A minimally invasive, experimental treatment is proving successful in removing small kidney tumors from appropriate patients, report researchers from Massachusetts General Hospital (MGH). In a study in the February 2003 issue of Radiology, the MGH team describes how a technique called radiofrequency ablation (RFA) destroyed all renal cell carcinoma (RCC) tumors less than 3 cm in size and some larger tumors, depending on their location. The most common form of kidney cancer, RCC will be diagnosed in almost 32,000 Americans this year and is most frequently treated with surgical removal through either an open or laparoscopic procedure. From the Massachusetts General Hospital:
Minimally invasive treatment successfully destroys kidney tumors
Treatment appropriate for some patients who are not good surgical candidates
A minimally invasive, experimental treatment is proving successful in removing small kidney tumors from appropriate patients, report researchers from Massachusetts General Hospital (MGH). In a study in the February 2003 issue of Radiology, the MGH team describes how a technique called radiofrequency ablation (RFA) destroyed all renal cell carcinoma (RCC) tumors less than 3 cm in size and some larger tumors, depending on their location. The most common form of kidney cancer, RCC will be diagnosed in almost 32,000 Americans this year and is most frequently treated with surgical removal through either an open or laparoscopic procedure.
“We’re very pleased with the success we’ve had, particularly treating small tumors and those on the outside of the kidney,” says Debra Gervais, MD, of the Abdominal Imaging and Interventional Radiology Service in the MGH Department of Radiology, the paper’s first author. “We now have an another year of experience beyond what is reported in this paper – more than 30 additional patients – with similar results.”
RFA delivers heat generated by electrical energy to tumor sites through a thin needle, similar to probes used in biopsy procedures. Placement of the probe is guided by CT scan, ultrasound or other imaging techniques. Widely used to treat cardiac arrhythmias, RFA is also being investigated for destruction of small liver tumors and has been used for more than ten years to treat a benign bone tumor called osteoid osteoma. Researchers at several centers have used it for patients with kidney tumors for whom surgical removal was not an option — including patients with only one kidney — and the current study reports what may be the largest number of patients treated and the longest followup time.

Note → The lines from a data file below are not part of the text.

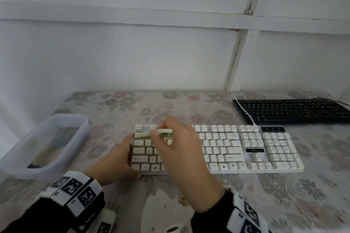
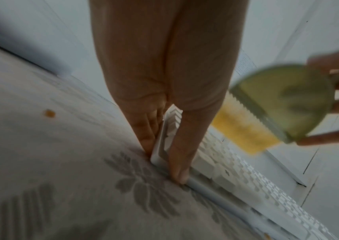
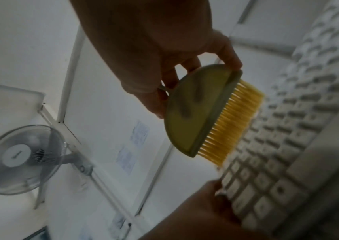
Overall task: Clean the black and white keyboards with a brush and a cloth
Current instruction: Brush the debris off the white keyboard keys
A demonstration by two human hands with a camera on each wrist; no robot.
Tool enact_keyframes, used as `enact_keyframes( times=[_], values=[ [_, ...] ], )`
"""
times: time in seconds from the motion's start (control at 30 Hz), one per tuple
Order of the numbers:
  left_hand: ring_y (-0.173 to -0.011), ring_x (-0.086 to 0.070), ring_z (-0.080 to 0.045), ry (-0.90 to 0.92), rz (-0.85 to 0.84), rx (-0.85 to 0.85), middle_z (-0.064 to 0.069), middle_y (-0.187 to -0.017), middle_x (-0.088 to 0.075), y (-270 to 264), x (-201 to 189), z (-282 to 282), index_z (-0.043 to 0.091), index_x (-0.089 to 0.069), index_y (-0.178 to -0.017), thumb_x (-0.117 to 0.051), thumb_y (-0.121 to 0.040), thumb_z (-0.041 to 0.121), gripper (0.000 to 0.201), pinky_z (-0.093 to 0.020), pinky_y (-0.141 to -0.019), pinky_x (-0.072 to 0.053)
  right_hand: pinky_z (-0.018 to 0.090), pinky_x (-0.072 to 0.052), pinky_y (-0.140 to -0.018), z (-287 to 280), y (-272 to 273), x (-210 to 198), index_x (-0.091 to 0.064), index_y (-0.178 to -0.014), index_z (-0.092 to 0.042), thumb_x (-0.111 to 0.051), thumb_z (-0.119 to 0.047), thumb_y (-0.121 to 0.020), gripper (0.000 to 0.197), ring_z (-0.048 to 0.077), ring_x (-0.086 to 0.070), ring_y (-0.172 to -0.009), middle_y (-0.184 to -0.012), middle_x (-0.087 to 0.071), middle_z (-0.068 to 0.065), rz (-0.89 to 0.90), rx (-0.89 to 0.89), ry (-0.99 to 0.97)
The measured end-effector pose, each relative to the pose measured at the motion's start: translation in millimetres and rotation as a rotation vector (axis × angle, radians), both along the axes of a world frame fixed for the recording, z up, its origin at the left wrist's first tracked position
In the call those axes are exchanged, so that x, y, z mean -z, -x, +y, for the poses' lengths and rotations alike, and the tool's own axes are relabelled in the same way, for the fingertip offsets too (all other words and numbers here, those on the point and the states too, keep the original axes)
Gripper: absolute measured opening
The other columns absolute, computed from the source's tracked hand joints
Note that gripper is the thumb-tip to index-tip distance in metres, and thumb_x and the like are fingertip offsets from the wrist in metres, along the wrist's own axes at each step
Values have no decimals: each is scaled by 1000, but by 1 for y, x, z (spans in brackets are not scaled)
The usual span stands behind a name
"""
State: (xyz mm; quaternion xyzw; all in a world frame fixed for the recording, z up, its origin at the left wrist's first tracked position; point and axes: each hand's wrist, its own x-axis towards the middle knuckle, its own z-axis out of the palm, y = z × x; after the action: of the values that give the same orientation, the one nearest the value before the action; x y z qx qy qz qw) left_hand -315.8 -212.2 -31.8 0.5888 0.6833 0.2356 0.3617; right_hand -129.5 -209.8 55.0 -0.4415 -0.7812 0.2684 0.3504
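Note:
The white keyboard (image 1: 236,149) lies across the middle of the flowered table. My left hand (image 1: 117,159) braces its left end, with straight fingers (image 2: 145,129) along the side edge and the thumb (image 2: 184,146) on the front corner. My right hand (image 1: 176,138) pinches a pale green brush (image 1: 154,133) with yellow bristles (image 3: 232,123) over the top-left keys (image 3: 283,129). In the left wrist view the brush (image 2: 283,104) is blurred above the keyboard (image 2: 236,165). The black keyboard (image 1: 291,110) lies at the back right. No cloth is in view.
A translucent plastic tub (image 1: 45,143) with dark bits inside stands at the left. White and black cables (image 1: 244,111) run from the keyboards towards the wall. A wall fan (image 3: 22,159) appears in the right wrist view. The floral tablecloth (image 1: 284,195) covers the table.

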Motion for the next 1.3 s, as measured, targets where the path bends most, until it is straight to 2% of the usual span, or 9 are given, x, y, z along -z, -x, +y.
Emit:
enact_keyframes(
  times=[0.1,0.17,0.3,0.47,0.67,0.87,1.0,1.2,1.3],
  values=[
    [-105,-60,-9,-19,-7,31,11,-112,-57,2,5,3,30,-31,-130,-84,-62,14,87,-18,-81,-53,43,-42,-90,-4,13,7,-49,-86,-26,-52,-36,-93,12,18,-47,-96,-71,-40,-18,-40,-29,35],
    [-96,-59,1,-12,0,13,16,-109,-56,0,1,1,35,-22,-131,-82,-65,8,93,-9,-73,-49,45,-44,-88,5,4,10,-47,-84,-26,-50,-37,-94,15,20,-50,-93,-70,-42,-18,-68,36,71],
    [-96,-57,5,-10,-5,10,19,-110,-55,0,-1,0,35,-16,-139,-80,-65,2,104,-9,-71,-48,44,-44,-89,15,-20,9,-43,-80,-28,-51,-34,-94,18,17,-50,-90,-67,-43,-16,-62,175,27],
    [-91,-55,7,-19,-25,-1,20,-107,-52,-2,-1,-1,39,-16,-129,-79,-66,1,97,-6,-68,-47,43,-44,-86,1,-3,12,-55,-81,-23,-57,-34,-90,14,12,-50,-89,-78,-56,-14,93,33,66],
    [-107,-60,-5,-9,-66,40,14,-121,-58,4,2,-1,37,-15,-142,-80,-55,11,112,-27,-90,-51,43,-49,-76,26,-43,25,-58,-81,-21,-60,-30,-89,12,20,-55,-80,-73,-59,-6,30,231,5],
    [-111,-58,-5,-17,-96,57,15,-126,-56,4,1,-2,39,-15,-141,-78,-48,21,114,-30,-94,-51,11,-28,-49,23,-71,17,-56,-75,-27,-63,-26,-87,15,4,-38,-49,-74,-58,-1,223,230,42],
    [-110,-60,-5,-16,-128,52,12,-123,-59,3,1,-2,37,-18,-140,-78,-43,22,116,-29,-92,-52,12,-33,-50,26,-72,31,-55,-76,-29,-63,-29,-87,14,5,-42,-52,-81,-59,2,177,205,50],
    [-113,-58,-4,-15,-119,40,14,-125,-57,2,1,-2,38,-20,-139,-79,-47,15,112,-32,-95,-51,14,-34,-53,38,-100,30,-58,-81,-19,-65,-22,-87,10,9,-49,-61,-85,-59,1,72,388,-115],
    [-110,-59,-2,-10,-110,33,14,-124,-58,2,2,-1,37,-19,-140,-79,-50,12,111,-30,-93,-52,14,-33,-49,30,-95,26,-58,-79,-24,-64,-26,-87,11,8,-43,-49,-84,-60,-4,135,253,-46]
  ],
)
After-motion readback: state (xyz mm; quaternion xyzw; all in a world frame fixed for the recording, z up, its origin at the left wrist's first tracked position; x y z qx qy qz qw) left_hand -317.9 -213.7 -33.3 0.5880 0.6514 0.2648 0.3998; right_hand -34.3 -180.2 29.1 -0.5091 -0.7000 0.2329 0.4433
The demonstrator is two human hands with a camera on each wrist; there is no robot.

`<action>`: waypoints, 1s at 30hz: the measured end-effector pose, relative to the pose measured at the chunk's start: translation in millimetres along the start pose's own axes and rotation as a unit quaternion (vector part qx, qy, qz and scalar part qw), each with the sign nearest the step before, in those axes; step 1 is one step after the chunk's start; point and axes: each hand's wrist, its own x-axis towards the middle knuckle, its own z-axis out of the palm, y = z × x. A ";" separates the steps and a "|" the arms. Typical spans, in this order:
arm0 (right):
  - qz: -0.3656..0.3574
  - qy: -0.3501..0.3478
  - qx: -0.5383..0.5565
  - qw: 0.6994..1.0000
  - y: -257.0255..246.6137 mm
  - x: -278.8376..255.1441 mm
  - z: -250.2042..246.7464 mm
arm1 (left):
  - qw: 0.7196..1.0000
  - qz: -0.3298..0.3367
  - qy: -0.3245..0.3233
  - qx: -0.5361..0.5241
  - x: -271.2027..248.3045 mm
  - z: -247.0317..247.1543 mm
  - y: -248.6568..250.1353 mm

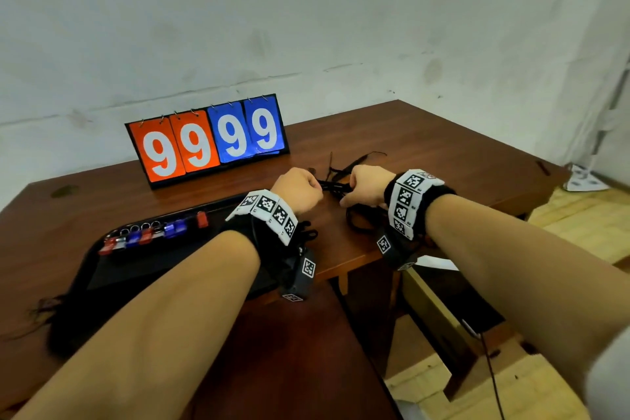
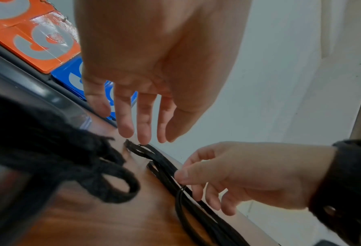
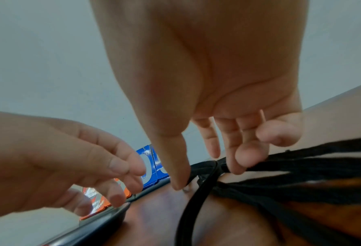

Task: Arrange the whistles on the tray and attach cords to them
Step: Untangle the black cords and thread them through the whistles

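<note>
A bundle of black cords [image 1: 335, 186] lies on the brown table right of the black tray [image 1: 143, 269]. Several red and blue whistles [image 1: 146, 235] lie in a row along the tray's far side, and one red whistle [image 1: 202, 219] sits apart to their right. My right hand [image 1: 354, 186] pinches the cords [image 3: 280, 188] between thumb and curled fingers [image 3: 238, 166]. My left hand [image 2: 152, 138] hangs over the looped cord ends [image 2: 141, 148], its fingers straight and its tips at the loops, holding nothing.
A flip scoreboard [image 1: 208, 140] showing 99 99 stands at the back by the wall. More loose cords [image 1: 361, 160] trail behind the hands. The table's front edge [image 1: 351, 262] drops off just below my wrists, with wooden floor boards [image 1: 579, 211] to the right.
</note>
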 end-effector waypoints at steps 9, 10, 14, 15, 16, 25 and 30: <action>0.028 -0.066 -0.033 0.997 -1.2 26.5 -4.6 | 1.000 -0.013 -0.015 0.000 19.8 5.0 1.9; 0.026 -0.063 -0.037 0.997 0.2 27.0 -6.4 | 1.000 -0.013 -0.015 -0.002 21.1 4.3 2.1; 0.015 -0.001 0.010 1.000 9.4 30.6 -18.7 | 1.000 -0.007 -0.015 -0.010 24.3 4.3 1.2; 0.010 0.021 0.028 0.999 11.2 30.7 -22.4 | 1.000 -0.006 -0.011 -0.009 25.3 4.5 0.9; 0.003 0.044 0.047 0.998 12.7 31.0 -26.0 | 1.000 -0.007 -0.007 -0.009 26.1 4.3 0.6; -0.068 0.102 0.400 0.908 7.2 23.9 -45.4 | 0.995 -0.003 0.060 -0.075 32.3 -10.0 5.5; -0.129 0.085 0.445 0.882 -12.2 12.1 -56.4 | 0.987 0.050 0.099 -0.113 30.0 -17.5 12.7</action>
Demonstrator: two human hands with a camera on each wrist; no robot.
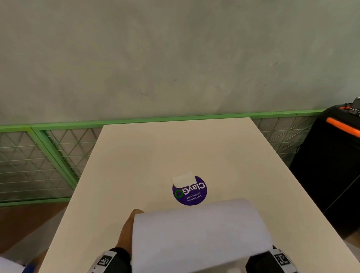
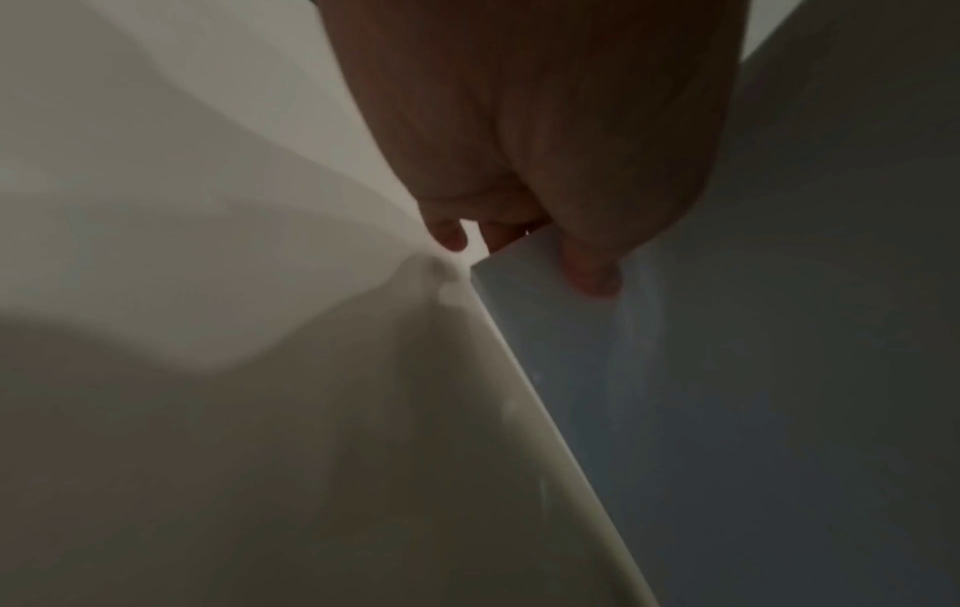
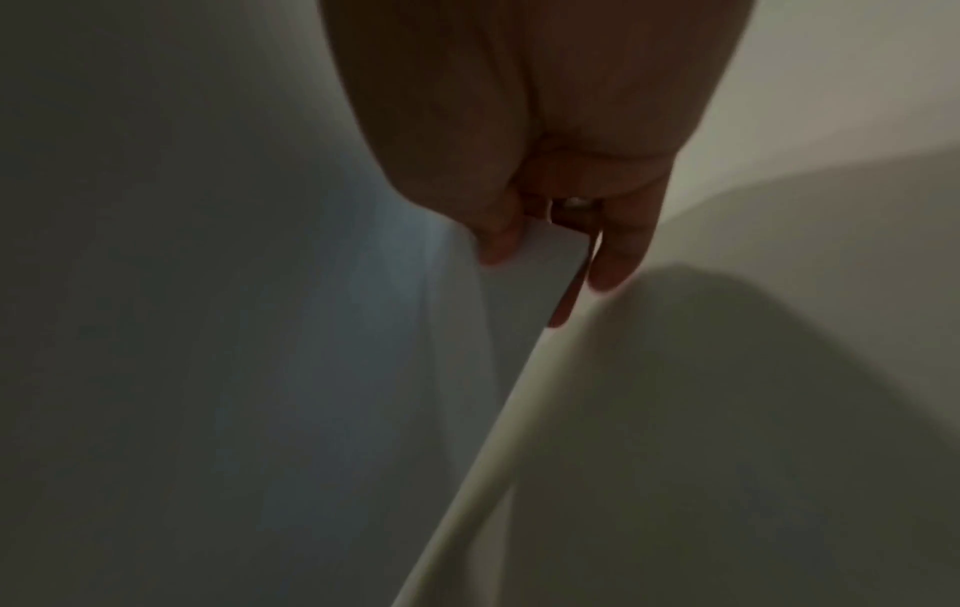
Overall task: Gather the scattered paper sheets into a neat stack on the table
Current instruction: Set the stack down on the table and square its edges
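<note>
Thumbs over, fingers under: our left hand [image 2: 545,143] pinches the left edge of the white paper sheets [image 1: 199,239], thumb pressed on the top face, and our right hand [image 3: 540,135] pinches the right edge the same way, one finger showing past the edge. Both hands grip the paper. In the head view it is held at the near end of the plain beige table [image 1: 175,153], bowed upward between the hands; the wrist views show its edges held above the tabletop. How many sheets it holds we cannot tell.

To finish well, we judge: ease the inward squeeze so the bow flattens, tap the edges square, lower it flat, release both sides together. Uneven release may fan the sheets. Just beyond lies a round purple sticker [image 1: 190,191] with a pale tape strip [image 1: 183,179].
</note>
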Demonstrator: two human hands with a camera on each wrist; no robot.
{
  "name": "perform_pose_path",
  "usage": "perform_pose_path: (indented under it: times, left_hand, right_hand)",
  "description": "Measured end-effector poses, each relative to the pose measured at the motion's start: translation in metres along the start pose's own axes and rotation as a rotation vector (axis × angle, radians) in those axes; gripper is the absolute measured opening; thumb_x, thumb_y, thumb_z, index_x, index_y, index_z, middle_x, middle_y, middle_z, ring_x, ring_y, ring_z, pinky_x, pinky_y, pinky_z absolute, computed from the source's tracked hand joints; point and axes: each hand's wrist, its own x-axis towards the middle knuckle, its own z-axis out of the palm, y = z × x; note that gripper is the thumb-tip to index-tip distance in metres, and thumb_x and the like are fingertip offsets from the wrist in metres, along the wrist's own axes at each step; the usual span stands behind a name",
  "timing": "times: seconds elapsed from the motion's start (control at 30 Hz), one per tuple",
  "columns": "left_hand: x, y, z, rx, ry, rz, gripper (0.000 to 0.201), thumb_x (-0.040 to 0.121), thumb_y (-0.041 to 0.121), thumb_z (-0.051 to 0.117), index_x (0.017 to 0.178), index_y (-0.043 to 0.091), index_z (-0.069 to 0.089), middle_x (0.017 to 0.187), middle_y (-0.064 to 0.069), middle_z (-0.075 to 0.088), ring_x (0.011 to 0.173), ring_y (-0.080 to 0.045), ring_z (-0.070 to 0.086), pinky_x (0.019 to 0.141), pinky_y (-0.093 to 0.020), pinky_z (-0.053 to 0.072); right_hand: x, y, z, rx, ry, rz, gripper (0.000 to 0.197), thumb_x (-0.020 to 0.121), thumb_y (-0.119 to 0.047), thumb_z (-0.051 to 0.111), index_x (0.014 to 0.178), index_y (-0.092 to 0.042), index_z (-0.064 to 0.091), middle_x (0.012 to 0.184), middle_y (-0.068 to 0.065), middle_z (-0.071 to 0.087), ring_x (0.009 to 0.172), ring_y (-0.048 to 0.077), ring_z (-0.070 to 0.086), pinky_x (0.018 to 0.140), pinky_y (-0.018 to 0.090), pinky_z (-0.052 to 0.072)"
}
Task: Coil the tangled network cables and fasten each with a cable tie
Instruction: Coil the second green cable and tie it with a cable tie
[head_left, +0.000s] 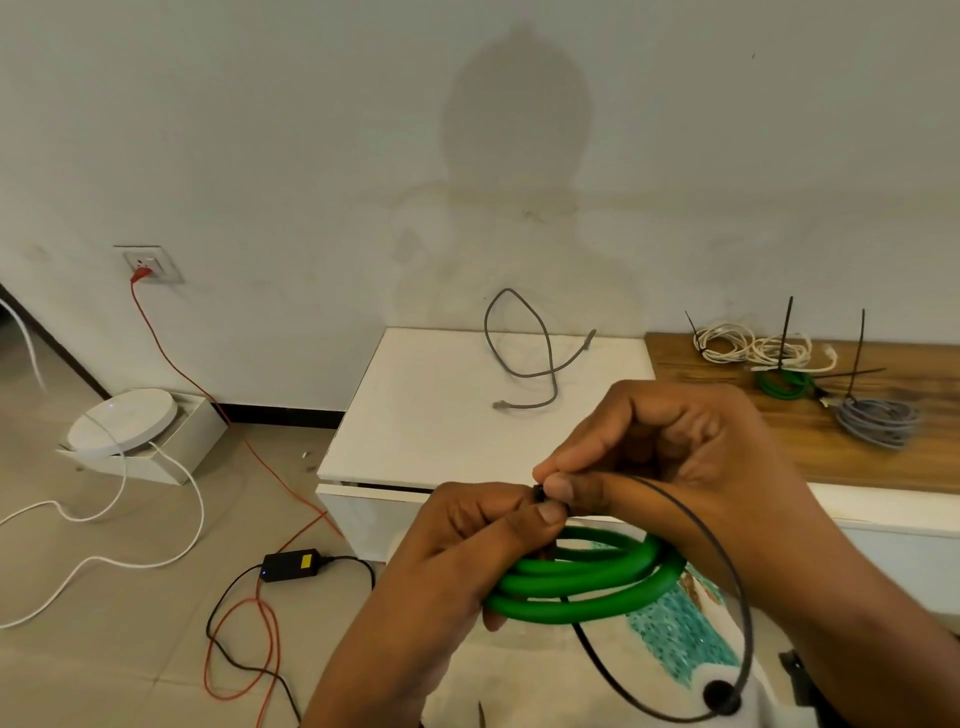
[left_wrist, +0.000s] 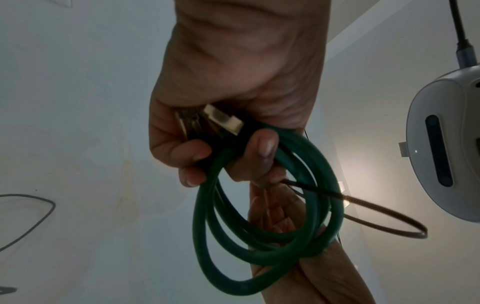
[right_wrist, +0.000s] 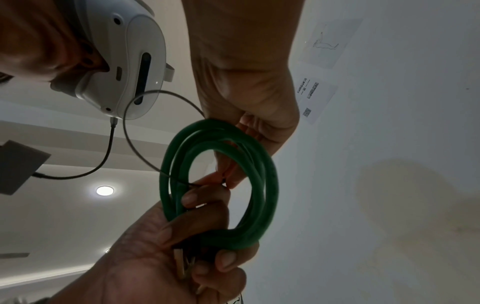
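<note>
Left hand (head_left: 457, 540) fingers curl around coiled green network cable (head_left: 582, 582), held above lap; right hand (head_left: 670, 457) thumb and forefinger pinch thin black plastic cable tie (head_left: 727, 587), apparently at its head.

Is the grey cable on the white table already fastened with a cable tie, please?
No, the grey cable lies loose and uncoiled on the white table, with no tie on it.

Head looks down; wrists (perhaps upturned) close.

White round device (head_left: 123, 424) in box (head_left: 171, 441) — black adapter (head_left: 291, 565) on floor.
</note>
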Motion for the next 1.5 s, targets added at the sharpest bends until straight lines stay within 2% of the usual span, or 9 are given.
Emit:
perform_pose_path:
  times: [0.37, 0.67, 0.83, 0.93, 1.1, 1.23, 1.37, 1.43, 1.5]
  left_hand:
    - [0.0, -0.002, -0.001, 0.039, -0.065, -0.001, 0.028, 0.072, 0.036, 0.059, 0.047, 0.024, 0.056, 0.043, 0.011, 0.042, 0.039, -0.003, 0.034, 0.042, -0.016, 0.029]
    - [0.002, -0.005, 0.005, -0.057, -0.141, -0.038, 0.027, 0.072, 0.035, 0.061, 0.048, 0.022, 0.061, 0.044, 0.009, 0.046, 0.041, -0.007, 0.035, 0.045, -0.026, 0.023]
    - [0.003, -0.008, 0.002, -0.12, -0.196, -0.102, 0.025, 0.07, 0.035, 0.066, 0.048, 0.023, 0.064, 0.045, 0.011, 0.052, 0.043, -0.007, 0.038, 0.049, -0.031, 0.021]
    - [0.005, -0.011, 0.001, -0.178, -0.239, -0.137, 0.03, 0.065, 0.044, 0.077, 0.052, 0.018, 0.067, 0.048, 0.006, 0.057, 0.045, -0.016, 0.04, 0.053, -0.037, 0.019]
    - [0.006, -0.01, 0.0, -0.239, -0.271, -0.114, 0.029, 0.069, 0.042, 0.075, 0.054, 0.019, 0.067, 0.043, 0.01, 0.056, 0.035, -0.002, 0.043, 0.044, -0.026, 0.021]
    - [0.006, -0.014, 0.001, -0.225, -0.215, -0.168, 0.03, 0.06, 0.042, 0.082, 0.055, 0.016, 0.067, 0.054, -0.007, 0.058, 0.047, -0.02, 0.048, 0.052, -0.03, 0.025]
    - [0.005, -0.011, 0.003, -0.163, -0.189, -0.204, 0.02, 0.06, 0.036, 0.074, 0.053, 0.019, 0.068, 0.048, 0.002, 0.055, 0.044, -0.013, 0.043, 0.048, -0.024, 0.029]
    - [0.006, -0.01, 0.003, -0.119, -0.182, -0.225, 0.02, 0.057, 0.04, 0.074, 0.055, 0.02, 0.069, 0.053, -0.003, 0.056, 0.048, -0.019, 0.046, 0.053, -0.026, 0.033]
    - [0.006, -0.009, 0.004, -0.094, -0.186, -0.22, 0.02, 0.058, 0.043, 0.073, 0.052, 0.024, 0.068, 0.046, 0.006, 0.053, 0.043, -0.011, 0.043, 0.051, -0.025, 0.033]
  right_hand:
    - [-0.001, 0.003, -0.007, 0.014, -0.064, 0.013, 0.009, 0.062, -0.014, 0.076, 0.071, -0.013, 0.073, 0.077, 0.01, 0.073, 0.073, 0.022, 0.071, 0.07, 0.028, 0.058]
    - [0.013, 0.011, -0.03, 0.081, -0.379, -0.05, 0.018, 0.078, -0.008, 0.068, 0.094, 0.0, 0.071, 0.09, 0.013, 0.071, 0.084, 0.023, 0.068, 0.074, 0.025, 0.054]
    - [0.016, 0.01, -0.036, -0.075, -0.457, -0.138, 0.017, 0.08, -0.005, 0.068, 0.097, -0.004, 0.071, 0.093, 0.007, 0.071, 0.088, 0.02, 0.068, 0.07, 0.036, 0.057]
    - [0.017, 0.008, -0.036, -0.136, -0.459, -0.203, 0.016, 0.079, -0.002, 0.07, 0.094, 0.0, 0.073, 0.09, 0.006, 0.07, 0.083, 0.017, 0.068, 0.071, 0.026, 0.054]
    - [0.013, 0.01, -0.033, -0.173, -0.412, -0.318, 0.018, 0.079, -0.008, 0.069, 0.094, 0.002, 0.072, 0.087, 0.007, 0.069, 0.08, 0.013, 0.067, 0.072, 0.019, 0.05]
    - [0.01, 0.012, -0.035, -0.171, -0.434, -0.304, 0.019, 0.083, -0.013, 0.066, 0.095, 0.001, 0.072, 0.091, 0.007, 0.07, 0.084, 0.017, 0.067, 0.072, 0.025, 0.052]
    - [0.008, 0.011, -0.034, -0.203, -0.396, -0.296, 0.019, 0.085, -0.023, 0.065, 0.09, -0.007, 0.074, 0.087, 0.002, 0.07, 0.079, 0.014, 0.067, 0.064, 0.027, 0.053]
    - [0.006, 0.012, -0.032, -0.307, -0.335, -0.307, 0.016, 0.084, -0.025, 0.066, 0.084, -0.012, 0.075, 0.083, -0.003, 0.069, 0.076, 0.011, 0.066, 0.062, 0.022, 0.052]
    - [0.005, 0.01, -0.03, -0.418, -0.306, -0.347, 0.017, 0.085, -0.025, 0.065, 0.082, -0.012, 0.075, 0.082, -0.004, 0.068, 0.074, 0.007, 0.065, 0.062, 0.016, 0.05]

The MGH researchers describe the outcomes for the first 34 consecutive patients treated with RFA over a three-and-a-half-year period. Because surgical removal cures kidney tumors, the only patients treated with RFA were those with medical conditions making surgery risky or with either a single kidney or poor kidney function. A total of 42 individual tumors were treated, ranging in size from 1 to almost 9 centimeters. All tumors located on the surface of the kidney were completely destroyed, regardless of size. Although larger tumors within the central kidney were more difficult to treat, more than half of such tumors were destroyed with additional treatments.
Patients were evaluated one, three and six months after treatment, then at six-month or one-year intervals. During the followup period, which ranged from three months to three and a half years, four patients died of unrelated causes, two of whom had no tumor recurrence. The other 30 patients have had no local recurrence of the treated tumor. None of the patients with limited kidney function needed to go on dialysis.
Peter R. Mueller, MD, MGH director of Abdominal Imaging and the paper?s senior author, says, “The team approach that we?ve taken with our colleagues in urology is a major aspect of the success we’ve had with this treatment. We’re very excited about the results we’re seeing and the very low rate of complications. Even patients with multiple tumors can be treated as outpatients and maintain good kidney function.”
“In our more than four years of experience with this technique, we’ve had encouraging results in this particular group of patients,” adds W. Scott McDougal, MD, chief of Urology at MGH and a co-author of the study. “I am optimistic that, with further study, RFA will someday become the standard of care for selected kidney tumors.”